I find myself facing the new school year with a bit of relief for the first time in four years. Although my daughter's former school had much to recommend it, there was a certain unrealistically hight level of expectation to which we as parents were held.
The problem may be all in my head (no doubut it was at least partly in my head). But a simple set of rules was never quite enough--the rules were rigidly, strictly enforced. And a simple call for volunteers was never enough. There was constant pressure, reminder emails, surveys, committees that needed help. And nor was a hefty tuition payment sufficient. No, there were as many phone calls and emails and hand-written letters and postcards all asking for donations. The uniforms were policed to the level where there were exactly two specific styles of shoes in the whole school: one for the girls, one for the boys.
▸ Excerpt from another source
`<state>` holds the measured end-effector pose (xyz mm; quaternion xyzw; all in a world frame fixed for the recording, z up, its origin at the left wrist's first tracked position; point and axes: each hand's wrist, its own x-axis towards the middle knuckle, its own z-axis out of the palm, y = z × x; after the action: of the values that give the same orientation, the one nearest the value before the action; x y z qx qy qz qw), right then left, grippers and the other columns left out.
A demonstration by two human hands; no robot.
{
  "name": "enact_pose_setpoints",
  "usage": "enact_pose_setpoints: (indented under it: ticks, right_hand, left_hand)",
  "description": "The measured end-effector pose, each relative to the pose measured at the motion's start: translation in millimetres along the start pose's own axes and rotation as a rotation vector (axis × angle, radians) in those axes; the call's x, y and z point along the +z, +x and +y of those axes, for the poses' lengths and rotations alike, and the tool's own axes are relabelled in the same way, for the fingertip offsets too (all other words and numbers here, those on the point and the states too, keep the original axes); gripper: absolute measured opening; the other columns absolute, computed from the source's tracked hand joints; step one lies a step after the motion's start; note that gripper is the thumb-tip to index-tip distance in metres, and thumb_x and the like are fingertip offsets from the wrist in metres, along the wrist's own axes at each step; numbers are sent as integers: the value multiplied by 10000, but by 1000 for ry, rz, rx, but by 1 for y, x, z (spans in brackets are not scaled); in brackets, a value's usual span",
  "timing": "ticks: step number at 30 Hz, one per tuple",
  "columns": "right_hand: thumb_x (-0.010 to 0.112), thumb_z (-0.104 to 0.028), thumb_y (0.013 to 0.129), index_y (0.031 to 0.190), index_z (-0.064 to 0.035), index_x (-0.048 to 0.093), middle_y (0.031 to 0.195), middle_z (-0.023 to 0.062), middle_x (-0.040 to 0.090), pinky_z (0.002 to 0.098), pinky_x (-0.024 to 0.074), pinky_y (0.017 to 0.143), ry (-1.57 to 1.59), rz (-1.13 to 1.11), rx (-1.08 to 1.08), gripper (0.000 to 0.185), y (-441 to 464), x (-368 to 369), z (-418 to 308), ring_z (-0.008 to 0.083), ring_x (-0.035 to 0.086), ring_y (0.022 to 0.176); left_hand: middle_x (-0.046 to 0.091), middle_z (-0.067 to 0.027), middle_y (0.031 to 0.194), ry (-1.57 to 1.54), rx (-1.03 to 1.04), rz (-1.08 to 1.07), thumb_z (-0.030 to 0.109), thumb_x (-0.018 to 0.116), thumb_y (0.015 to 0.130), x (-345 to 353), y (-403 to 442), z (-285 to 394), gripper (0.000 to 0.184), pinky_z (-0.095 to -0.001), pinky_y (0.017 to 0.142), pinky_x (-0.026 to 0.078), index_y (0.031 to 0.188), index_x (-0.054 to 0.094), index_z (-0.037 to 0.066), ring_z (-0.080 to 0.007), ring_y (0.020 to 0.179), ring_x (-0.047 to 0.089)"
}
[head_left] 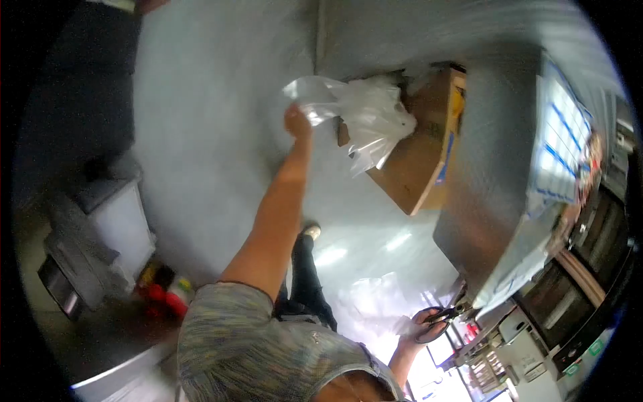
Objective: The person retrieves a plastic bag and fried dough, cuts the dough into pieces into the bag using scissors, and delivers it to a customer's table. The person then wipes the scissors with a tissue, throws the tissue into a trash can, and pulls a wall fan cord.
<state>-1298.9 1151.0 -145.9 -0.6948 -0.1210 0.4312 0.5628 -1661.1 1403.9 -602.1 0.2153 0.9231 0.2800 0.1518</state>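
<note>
My left hand (298,122) reaches out over the grey floor, its fingers closed on a strip of clear plastic (313,94). That plastic runs toward a bunched white plastic bag (378,117) lying against an open cardboard box (422,141). At the lower right, my right hand (432,327) is wrapped round black-handled scissors (439,318), whose blades point to the right. Pale translucent plastic (382,305) shows blurred beside my right hand.
A grey cabinet or table side (492,161) stands right of the box, with papers (559,151) on top. At left are a white box (124,224) and red objects (161,298). Shelves with small items (489,368) show at lower right. My shoe (311,232) is on the floor.
</note>
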Motion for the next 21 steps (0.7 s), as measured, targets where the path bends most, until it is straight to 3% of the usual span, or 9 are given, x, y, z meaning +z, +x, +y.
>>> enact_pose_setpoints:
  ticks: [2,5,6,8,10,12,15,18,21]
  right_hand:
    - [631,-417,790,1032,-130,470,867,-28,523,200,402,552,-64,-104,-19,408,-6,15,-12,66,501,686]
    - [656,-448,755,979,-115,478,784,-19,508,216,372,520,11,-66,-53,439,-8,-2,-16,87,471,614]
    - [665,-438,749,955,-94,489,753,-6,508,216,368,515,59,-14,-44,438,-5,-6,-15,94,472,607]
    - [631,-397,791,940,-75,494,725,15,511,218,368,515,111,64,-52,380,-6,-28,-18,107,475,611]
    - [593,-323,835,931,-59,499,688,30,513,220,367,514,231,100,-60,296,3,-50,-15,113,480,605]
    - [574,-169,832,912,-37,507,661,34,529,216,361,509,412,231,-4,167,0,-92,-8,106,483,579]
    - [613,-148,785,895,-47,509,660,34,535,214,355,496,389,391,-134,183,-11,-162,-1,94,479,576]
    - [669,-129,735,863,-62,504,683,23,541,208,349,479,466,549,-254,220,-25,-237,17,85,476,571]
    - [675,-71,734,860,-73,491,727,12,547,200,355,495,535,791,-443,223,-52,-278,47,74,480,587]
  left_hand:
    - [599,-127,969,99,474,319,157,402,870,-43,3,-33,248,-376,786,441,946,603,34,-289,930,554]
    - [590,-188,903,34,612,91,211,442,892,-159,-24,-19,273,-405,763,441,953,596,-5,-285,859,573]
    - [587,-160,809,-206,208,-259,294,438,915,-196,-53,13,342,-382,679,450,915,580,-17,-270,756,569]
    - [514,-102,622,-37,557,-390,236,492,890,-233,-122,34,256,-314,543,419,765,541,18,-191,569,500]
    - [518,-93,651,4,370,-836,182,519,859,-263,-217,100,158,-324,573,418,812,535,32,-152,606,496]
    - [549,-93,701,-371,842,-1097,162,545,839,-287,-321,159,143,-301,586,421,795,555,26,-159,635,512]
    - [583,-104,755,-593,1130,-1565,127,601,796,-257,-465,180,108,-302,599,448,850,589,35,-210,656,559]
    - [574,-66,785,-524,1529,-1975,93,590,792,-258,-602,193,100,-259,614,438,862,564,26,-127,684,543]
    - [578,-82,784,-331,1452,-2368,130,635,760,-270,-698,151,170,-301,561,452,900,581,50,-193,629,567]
We were expected to label every pencil, every marker, every crayon in the box of school supplies. And it was rare that a nightly homework assignment came home that did not require an equal amount of active participation from the parent as well the child.
It was a lot of work. The school prides itself on the level of achievement of its pupils. No doubt. Any kid with the sheer amount of resources and energy behind them cannot help but succeed. (At least until they are set free and required to achieve their own goals using only their own energy and resources).
I don't expect parenthood to be easy. And I don't expect our new school to be lax where they need to be strict. They still have uniforms, they still need volunteers, there will still be hopeful requests for donations (though so far I have seen more information on applying for scholarships than on demands to fund them). There will still be homework that will still require our help.
But I hope there will also be some breathing room. Some expectation that we as parents have multiple responsibilities, and those responsibilities are not all focused on our children. We have jobs and other commitments too. Our money only goes so far. Our label makers only print so fast. And our children need to learn to keep track of their crayons without relying on a nametag. And to be able to choose from an appropriate set of choices when getting dressed in the morning, instead of always donning the one prescribed option.